Most New Jersey residents would agree that going to the doctor can be nerve wracking. Depending on why a patient is there, doctors and nurses are performing examinations and tests that aren’t often comfortable. Then the bill comes, and patients often wonder which was worse, the exam, or the shock of seeing the bill. If a patient had to be admitted to the hospital for any reason, the bills could make bankruptcy an attractive option.

A lot of New Jersey residents end up struggling under a mountain of medical bills through no fault of their own. The way the economy is today, people quite often do whatever they can to avoid going to the doctor. The Affordable Care Act, or ACA, is designed to prohibit certain collection techniques that hospitals have used in the past.

Medical professionals are supposed to evaluate each struggling patient to determine their ability to pay. If they are found to have a legitimate problem paying, the patient is supposed to be presented with options.
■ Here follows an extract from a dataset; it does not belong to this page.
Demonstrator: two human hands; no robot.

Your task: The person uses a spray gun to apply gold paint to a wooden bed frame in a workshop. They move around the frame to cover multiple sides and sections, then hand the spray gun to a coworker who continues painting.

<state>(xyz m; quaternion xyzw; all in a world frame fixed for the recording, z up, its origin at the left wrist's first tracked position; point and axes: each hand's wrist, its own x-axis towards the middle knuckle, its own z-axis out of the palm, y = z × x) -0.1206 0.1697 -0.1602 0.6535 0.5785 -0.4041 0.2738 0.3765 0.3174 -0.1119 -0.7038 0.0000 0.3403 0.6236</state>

Unfortunately, there are medical professionals who do not follow the ACA, and patients who should have been protected under the act end up being sued by collection agencies.

Even when a medical professional complies with the Affordable Care Act, there is no guarantee that a patient will be able to handle paying their medical bills. Filing bankruptcy in order to discharge a mountain of medical bills is a viable option for anyone struggling with medical debt. Chances are, if a patient is having a problem paying their medical bills, they may also be having a problem paying any other bills they may have. Filing for bankruptcy protection could give any New Jersey resident struggling with debt a new beginning. After all, relieving the stress that debt can cause is surely good for your health.